An acquisition means for acquiring an image captured based on the image taken by the image pickup device, and
Based on the imaging timing information of the captured image being the first imaging timing information, the image is transmitted to the first image processing apparatus included in the plurality of image processing devices, and the imaging timing information is the second imaging. A determination means for determining the destination of the captured image so as to transmit the image to the second image processing device included in the plurality of image processing devices based on the timing information.
A control device including an output means for setting and outputting a destination determined by the determination means to data including the captured image.

The control device according to claim 9, wherein the acquisition means acquires the captured image to which the imaging timing information is added from the imaging device by notifying the imaging device of a time code.

The control device according to claim 9, further comprising an imparting means for imparting the imaging timing information to the captured image acquired by the acquiring means.

Connected to other controllers in a daisy chain,
The control device according to any one of claims 9 to 11, wherein the data including the captured image transmitted from the control device upstream of the daisy chain is directly transmitted to the control device downstream of the daisy chain.

A first connecting means for connecting to another control device and a second connecting means for connecting to the plurality of image processing devices are provided.
Further, in the determination means, the destination of the data received via the first connection means is the image pickup timing information given to the image captured image included in the received data as the first image capture timing information.
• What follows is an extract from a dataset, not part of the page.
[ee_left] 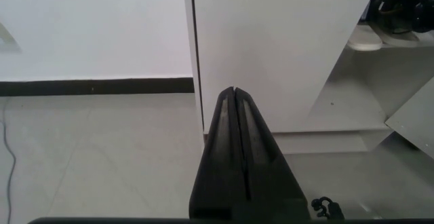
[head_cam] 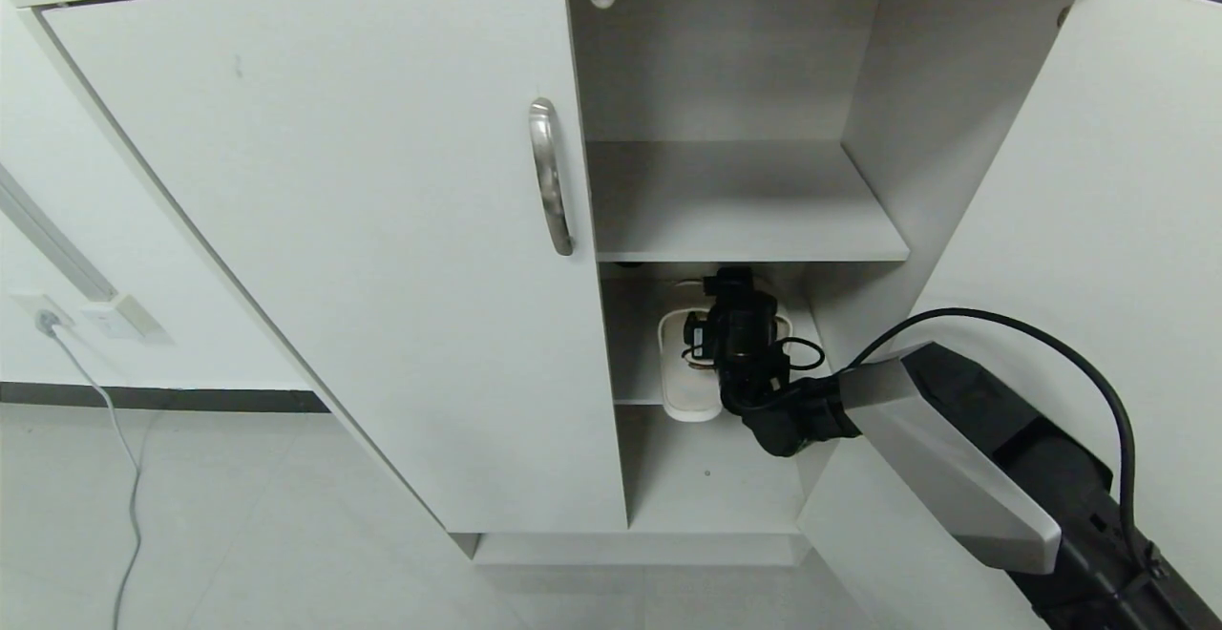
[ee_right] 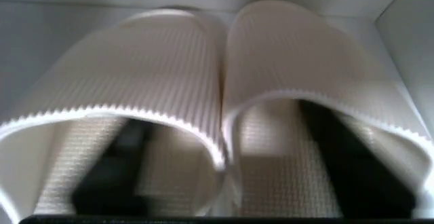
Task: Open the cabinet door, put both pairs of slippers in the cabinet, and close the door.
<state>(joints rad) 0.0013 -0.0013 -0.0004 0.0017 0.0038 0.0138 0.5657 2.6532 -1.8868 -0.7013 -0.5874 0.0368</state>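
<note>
The white cabinet (head_cam: pixel 735 57) has its right door (head_cam: pixel 1098 229) swung open and its left door (head_cam: pixel 334 248) closed. A pair of white slippers (head_cam: pixel 685 391) lies side by side on the lower shelf, toes toward the back (ee_right: pixel 224 81). My right gripper (head_cam: pixel 730 284) is inside that compartment, over the slippers, open. Its dark fingers (ee_right: pixel 112 173) sit spread apart, one in each slipper's opening. My left gripper (ee_left: pixel 234 91) is shut on nothing, low over the floor in front of the closed door. The slippers (ee_left: pixel 366 42) also show from there.
The upper shelf (head_cam: pixel 735 200) and the cabinet's bottom (head_cam: pixel 706 477) are bare. The closed door carries a metal handle (head_cam: pixel 551 177). A wall socket with a cable (head_cam: pixel 43 320) is at the far left. Open floor (head_cam: pixel 239 515) lies before the cabinet.
</note>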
It is characterized in that an image is transmitted to the first image processing device based on the above, and it is determined to be transmitted to the second image processing device based on the second imaging timing information. The control device according to any one of claims 9 to 11.

An acquisition step of acquiring a plurality of images acquired by being imaged by the plurality of imaging devices corresponding to a plurality of imaging devices, and
Based on the imaging timing information given to the image acquired in the acquisition step being the first imaging timing information, the image is transmitted to the first image processing device included in the plurality of image processing devices. The first transmission process and
Based on the image pickup timing information given to the image acquired in the acquisition step being the second image pickup timing information, the image is transmitted to the second image processing apparatus included in the plurality of image processing apparatus. An image transmission method comprising a second transmission step.

It is a control method of the control device.
The acquisition process to acquire the captured image based on the imaging of the imaging device, and
Based on the imaging timing information of the captured image being the first imaging timing information, the image is transmitted to the first image processing apparatus included in the plurality of image processing devices, and the imaging timing information is the second imaging. A determination step of determining the destination of the captured image so as to transmit the image to the second image processing device included in the plurality of image processing devices based on the timing information.
A control method for a control device, comprising: an output step of setting a destination determined by the determination step on data including the captured image and outputting the data.

A program for causing a computer to function as each means of the control device according to any one of claims 9 to 13.